I’m going to turn it on and see how and if it interferes with CS4.
LH
Lawrence_Hudetz
Dec 9, 2008
Same thing with CS4. Photoshop runs, Bridge doesn’t.

It’s characterized as "Protection against unknown threats" in both A/V systems, Panda and Kaspersky.
LH
Lawrence_Hudetz
Dec 9, 2008
With Protection against Unknown Threats off (Tru-Prevent), both CS3 and 4 load in 2-3 sec, with CS4 about 2 sec, with it on, both load slightly over 3 sec.
DM
dave_milbut
Dec 9, 2008
PS: Another item nobody mentioned is fonts.

ivan did in the disaster thread. 2000+ fonts if i recall correctly…
F
Freeagent
Dec 9, 2008
Yes, but did he mention all of them?
P
Phosphor
Dec 9, 2008
Correlation != causation.

© some poster on Slashdot.
IB
iVan_B.
Dec 9, 2008
Lawrence

I’m afraid I don’t have Kaspersky on mhy computer anymore, so i can’t test it. I do however sgill have an image of my hard drive with it on, perhaps I could load it back and test it one of these days. I’m just too swamped with work to spend any more time on it at this point though.

Sorry about the typos, I’m thumbing on my phone browser
FN
Fred_Nirque
Dec 9, 2008
Chris appears to have confirmed, iVan, well done!

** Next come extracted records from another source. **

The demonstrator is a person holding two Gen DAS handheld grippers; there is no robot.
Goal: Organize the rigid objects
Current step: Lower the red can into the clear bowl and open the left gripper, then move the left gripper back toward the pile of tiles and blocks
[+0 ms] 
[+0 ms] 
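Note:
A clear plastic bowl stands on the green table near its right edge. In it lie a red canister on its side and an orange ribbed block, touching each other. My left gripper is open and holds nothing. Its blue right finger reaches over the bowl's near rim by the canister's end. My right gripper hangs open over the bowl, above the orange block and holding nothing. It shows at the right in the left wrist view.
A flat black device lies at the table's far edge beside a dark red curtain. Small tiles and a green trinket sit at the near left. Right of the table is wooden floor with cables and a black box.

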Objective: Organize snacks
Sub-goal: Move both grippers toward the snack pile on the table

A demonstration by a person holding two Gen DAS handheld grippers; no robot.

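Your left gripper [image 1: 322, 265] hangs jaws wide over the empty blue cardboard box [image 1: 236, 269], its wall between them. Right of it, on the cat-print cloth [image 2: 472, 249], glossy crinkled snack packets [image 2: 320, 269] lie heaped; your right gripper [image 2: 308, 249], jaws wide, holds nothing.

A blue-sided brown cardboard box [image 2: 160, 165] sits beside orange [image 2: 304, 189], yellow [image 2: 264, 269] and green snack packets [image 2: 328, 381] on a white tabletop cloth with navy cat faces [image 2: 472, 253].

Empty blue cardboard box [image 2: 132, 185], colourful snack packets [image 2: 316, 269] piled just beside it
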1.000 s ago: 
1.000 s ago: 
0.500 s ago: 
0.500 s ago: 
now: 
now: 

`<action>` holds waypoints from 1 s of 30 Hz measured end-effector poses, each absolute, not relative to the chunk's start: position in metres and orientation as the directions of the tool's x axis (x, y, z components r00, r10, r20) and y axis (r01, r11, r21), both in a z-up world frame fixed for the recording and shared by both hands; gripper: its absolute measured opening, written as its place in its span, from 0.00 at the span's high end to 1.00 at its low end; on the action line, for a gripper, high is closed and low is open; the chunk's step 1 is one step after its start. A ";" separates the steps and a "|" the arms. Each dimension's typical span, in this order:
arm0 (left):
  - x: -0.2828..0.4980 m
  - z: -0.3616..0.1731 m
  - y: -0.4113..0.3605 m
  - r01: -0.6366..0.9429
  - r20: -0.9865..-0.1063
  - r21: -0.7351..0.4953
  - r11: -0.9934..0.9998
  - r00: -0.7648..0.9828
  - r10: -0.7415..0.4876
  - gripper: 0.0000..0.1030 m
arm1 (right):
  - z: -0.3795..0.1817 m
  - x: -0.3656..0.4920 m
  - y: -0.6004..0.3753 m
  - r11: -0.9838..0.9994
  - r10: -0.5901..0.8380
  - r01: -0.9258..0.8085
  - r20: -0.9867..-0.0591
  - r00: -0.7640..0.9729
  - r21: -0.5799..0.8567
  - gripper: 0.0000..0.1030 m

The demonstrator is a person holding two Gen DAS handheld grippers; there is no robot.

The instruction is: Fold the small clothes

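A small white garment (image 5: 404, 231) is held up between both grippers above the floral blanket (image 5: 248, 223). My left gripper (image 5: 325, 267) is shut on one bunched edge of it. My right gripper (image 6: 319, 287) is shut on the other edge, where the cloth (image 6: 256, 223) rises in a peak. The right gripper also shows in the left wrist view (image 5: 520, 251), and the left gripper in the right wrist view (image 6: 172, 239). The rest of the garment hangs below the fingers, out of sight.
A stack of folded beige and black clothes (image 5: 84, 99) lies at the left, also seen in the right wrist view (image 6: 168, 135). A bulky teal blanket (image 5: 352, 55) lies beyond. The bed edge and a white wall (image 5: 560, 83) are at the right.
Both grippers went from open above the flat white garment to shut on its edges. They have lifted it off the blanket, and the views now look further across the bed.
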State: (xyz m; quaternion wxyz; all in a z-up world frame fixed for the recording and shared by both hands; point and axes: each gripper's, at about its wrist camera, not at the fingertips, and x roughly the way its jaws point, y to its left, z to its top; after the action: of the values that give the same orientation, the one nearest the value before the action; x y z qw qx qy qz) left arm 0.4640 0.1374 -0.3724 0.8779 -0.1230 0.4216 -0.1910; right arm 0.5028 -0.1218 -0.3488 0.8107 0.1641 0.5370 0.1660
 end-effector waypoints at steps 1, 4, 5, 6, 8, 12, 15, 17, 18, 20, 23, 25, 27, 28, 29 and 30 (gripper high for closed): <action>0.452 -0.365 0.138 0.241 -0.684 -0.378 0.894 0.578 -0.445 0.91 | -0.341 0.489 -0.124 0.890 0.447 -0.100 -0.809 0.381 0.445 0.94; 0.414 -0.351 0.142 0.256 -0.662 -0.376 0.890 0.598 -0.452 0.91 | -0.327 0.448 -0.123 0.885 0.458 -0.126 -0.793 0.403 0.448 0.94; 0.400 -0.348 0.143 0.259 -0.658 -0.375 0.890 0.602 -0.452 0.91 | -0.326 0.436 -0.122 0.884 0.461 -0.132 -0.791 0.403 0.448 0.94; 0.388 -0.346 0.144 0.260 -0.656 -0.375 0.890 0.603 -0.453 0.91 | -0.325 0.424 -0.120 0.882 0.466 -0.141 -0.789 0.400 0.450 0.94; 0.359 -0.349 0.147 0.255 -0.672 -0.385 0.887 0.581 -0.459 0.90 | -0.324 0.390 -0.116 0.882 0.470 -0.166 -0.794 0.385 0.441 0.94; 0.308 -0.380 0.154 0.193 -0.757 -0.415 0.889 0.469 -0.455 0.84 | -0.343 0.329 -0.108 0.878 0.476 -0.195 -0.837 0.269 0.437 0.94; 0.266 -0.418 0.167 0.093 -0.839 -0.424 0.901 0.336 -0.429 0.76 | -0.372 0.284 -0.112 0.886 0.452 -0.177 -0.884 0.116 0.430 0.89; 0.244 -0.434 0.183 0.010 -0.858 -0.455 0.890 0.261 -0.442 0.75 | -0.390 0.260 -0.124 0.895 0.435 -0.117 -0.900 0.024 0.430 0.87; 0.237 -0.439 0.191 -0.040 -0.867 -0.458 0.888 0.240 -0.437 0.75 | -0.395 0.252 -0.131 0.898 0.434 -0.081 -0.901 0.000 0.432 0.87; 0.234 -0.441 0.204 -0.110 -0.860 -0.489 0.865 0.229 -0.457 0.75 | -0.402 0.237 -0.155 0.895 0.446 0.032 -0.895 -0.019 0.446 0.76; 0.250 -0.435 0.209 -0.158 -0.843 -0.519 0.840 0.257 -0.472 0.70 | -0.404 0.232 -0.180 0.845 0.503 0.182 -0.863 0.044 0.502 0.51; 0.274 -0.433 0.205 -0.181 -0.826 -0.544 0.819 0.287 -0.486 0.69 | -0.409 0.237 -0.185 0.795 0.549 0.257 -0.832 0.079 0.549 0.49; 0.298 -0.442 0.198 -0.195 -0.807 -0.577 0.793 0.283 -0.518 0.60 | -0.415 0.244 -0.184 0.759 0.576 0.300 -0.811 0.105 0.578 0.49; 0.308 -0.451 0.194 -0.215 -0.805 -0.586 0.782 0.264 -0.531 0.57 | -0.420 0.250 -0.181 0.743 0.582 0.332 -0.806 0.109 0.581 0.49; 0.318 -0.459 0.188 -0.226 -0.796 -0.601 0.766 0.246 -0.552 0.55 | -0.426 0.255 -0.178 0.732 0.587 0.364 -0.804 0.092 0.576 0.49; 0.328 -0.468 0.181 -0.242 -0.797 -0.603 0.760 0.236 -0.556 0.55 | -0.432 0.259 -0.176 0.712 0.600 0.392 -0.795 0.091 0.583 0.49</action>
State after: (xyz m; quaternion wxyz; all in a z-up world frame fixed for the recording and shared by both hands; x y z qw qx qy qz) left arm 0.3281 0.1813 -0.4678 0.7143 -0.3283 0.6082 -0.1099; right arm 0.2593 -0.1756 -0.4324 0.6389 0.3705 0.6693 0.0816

<http://www.adobeforums.com/webx/.59b71909/30>

(post #32)
JJ
John Joslin
Dec 9, 2008
See my comment.

I had Kaspersky AV running on my Vista 64 machine during an uneventful installation of Photoshop CS4 and ever since. I have yet to see any slow down or other kind of misbehaviour.
P
ProArtist
Dec 10, 2008
John, if you think KAV isnt slowing your system, i suggest running without it for a while. It does slow down the system. All AV’s do to some degree (some more than others). You get used to it over the time because its something we all have to deal with unfortunately. KAV also does some scary things with the file system that microsoft does not recommend because it can cause disk corruption. KAV says its fine and it helps performance, but theres a big stink about it because many have had problems with data loss.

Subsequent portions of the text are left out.